Après avoir donné cette très précieuse information, Gary Busch – qui trouve «absurde» la «leçon de Chirac à Mbeki sur comment penser comme un Africain» – analyse la politique de blocage de tout mouvement qu’a adoptée la coalition franco-rebelle. «L’objectif des rebelles et des Français est de retarder tout mouvement vers la réconciliation. Aussi longtemps qu’il n’y aura pas de paix, les Français peuvent être raisonnablement sûrs que les autres pays vont hésiter à faire des investissements substantiels en Côte d’Ivoire. Sinon, quand les compagnies coloniales françaises, comme Bouygues-Saur ou Total, essaient d’élargir leur emprise sur les projets-clés en matière d’infrastructures, elles se rendent compte qu’il y a des compagnies venues d’ailleurs qui ont l’intention d’augmenter leurs prospections sur les réserves ivoiriennes de pétrole et de gaz, et qui s’intéresseront à la centrale d’électricité d’Azito qui doit bientôt être renouvelée. Les Français et les rebelles qu’ils supportent sont sûrs qu’ils pourront s’éterniser dans leur attitude actuelle jusqu’à après octobre de cette année, où une élection présidentielle est requise par la Constitution. Entretemps, ils vont traîner les pas, se défiler et repousser tout mouvement positif qui pourrait résoudre la question de la réunification du pays. Si rien ne se passe, les Français vont gagner.»

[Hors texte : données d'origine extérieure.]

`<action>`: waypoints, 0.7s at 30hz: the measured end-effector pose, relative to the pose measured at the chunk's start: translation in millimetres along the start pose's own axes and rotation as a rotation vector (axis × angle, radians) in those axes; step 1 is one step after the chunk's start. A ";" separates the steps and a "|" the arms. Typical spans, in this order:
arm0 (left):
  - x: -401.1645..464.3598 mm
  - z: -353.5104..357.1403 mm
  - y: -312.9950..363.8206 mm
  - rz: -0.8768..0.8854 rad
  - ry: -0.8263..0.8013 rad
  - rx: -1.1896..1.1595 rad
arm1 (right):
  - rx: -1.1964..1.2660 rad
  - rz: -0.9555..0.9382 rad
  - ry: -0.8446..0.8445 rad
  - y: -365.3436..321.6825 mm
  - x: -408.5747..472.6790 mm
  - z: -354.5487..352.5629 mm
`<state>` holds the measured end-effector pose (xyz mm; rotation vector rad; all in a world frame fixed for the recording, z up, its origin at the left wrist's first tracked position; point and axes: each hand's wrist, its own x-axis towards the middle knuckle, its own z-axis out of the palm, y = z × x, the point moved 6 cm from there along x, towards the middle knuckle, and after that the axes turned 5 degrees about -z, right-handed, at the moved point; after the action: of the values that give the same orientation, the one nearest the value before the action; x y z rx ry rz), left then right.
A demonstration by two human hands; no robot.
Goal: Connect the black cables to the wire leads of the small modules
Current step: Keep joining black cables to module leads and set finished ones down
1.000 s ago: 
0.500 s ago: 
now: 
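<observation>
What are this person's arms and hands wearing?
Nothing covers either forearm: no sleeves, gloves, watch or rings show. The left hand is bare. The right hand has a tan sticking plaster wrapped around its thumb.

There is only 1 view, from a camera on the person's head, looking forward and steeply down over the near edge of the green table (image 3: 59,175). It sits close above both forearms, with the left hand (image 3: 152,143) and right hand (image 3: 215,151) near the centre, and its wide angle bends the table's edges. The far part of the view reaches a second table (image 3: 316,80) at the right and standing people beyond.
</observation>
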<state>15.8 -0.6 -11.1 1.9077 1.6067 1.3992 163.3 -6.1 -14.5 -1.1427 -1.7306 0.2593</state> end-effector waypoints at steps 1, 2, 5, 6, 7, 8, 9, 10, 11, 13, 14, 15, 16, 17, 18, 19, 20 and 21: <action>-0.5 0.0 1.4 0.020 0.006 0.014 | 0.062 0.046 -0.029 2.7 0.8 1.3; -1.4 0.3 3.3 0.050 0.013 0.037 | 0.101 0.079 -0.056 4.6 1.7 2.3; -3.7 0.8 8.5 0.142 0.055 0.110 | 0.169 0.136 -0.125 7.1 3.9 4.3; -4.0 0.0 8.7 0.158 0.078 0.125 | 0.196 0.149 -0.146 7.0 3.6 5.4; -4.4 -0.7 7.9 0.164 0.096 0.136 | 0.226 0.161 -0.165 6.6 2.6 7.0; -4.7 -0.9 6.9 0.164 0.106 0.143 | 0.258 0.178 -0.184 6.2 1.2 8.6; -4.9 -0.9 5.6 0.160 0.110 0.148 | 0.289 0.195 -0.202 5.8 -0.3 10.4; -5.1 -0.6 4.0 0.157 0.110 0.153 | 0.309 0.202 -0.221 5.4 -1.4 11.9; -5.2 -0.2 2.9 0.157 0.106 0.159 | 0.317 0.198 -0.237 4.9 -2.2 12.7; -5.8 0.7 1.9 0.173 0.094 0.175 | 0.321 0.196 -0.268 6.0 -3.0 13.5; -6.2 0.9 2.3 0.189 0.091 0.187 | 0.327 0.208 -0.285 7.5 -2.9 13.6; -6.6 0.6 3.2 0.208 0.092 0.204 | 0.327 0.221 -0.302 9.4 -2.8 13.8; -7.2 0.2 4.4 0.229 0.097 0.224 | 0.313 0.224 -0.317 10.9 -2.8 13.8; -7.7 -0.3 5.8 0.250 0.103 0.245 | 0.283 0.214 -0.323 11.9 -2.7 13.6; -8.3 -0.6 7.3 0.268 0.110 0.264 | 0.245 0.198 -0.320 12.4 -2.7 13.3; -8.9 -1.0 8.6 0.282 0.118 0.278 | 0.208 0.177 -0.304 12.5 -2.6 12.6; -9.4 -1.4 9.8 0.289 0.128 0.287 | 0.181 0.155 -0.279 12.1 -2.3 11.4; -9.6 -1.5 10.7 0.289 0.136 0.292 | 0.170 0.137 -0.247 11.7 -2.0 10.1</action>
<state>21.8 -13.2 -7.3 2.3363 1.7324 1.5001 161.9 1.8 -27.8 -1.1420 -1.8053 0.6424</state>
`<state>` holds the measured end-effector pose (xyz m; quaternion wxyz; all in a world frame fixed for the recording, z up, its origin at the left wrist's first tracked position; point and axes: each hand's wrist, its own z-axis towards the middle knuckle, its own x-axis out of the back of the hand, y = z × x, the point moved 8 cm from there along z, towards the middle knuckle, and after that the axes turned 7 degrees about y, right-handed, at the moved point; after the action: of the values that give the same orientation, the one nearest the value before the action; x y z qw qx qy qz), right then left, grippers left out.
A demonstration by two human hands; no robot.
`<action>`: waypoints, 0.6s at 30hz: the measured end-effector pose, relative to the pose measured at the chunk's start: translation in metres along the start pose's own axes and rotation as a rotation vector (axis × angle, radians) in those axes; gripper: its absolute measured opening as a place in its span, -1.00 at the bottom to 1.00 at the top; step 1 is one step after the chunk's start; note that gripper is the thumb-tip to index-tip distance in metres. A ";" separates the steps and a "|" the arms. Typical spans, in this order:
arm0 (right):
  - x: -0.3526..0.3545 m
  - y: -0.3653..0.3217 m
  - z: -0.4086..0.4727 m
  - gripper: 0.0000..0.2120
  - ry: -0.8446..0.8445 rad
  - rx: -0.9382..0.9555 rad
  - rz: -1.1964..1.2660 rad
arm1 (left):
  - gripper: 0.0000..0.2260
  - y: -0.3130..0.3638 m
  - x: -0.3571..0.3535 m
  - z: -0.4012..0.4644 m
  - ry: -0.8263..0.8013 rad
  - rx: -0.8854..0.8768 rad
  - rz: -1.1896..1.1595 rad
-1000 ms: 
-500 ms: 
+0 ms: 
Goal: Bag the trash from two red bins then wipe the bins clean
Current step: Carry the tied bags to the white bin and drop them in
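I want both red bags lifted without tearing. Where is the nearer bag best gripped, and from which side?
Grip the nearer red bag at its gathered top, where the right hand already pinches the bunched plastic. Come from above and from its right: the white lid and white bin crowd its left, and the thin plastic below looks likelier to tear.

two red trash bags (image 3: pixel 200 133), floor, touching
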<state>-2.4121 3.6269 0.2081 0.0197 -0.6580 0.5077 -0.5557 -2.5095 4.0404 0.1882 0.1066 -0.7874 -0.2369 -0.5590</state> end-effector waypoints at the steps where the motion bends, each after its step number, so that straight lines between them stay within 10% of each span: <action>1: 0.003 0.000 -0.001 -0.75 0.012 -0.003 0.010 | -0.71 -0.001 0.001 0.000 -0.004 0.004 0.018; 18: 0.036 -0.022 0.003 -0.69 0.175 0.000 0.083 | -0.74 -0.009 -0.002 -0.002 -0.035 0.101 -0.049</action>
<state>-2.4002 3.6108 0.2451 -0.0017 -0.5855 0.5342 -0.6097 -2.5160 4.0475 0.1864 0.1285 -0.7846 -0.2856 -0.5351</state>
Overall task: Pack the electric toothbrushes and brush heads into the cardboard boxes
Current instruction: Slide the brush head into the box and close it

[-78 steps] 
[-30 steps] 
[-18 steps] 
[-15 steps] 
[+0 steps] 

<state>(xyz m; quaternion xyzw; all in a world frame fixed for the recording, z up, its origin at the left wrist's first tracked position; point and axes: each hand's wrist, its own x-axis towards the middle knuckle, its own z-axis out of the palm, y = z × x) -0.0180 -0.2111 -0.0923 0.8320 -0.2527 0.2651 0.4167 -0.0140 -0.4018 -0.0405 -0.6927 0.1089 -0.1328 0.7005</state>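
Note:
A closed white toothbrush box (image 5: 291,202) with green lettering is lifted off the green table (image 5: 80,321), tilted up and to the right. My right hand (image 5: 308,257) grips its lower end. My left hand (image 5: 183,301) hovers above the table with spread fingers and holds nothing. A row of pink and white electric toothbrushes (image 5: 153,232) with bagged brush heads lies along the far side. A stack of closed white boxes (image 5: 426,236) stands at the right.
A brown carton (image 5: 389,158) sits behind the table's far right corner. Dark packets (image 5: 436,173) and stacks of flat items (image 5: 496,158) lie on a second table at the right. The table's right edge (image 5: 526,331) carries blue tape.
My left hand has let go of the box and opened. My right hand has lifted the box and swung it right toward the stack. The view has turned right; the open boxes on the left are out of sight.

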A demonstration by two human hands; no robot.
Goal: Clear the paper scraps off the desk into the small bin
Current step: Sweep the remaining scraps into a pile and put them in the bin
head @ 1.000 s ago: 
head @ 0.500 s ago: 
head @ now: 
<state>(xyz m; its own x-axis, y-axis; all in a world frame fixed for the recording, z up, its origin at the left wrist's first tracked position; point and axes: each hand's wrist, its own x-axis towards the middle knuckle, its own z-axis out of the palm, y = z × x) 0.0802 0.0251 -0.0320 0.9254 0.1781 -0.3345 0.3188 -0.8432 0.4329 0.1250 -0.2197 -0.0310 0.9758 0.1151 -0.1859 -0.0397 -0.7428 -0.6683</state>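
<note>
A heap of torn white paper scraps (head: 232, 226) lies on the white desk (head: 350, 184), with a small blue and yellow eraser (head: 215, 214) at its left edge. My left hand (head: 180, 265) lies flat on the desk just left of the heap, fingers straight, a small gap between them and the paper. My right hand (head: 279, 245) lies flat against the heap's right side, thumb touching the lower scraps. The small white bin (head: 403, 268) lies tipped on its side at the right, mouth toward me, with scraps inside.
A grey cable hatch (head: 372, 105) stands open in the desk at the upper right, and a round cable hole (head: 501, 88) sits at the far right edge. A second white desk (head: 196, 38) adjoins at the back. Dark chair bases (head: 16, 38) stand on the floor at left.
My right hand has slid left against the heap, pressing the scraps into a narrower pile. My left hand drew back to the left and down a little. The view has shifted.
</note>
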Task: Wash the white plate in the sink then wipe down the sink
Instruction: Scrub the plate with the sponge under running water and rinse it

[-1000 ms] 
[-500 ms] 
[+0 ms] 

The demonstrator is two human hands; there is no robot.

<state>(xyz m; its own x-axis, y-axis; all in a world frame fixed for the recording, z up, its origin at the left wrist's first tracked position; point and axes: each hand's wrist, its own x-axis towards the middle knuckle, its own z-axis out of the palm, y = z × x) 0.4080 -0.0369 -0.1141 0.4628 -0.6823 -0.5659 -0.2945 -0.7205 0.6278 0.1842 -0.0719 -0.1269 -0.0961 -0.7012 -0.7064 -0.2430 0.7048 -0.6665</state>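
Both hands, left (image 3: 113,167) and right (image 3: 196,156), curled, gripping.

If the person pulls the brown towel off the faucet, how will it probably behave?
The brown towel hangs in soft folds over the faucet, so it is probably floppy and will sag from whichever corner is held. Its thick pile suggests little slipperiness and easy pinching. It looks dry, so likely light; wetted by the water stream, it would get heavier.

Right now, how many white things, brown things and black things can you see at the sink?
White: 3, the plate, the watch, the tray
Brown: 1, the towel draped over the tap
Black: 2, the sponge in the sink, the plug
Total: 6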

A travers cette mise en garde, l’expert américain en intelligence – qui travaille actuellement dans le domaine de l’aviation, ce qui lui permet d’être informé de nombreux trafics d’armes – encourage le camp Gbagbo, mais surtout les pays qui n’ont pas intérêt à ce que la France perpétue sa mainmise sur l’Afrique francophone, à imaginer des stratégies qui permettront d’implémenter le référendum et les élections générales. Pour la Côte d’Ivoire, l’heure n’est pas à l’attentisme. La France a choisi la stratégie du pourrissement, il est urgent de la contrer.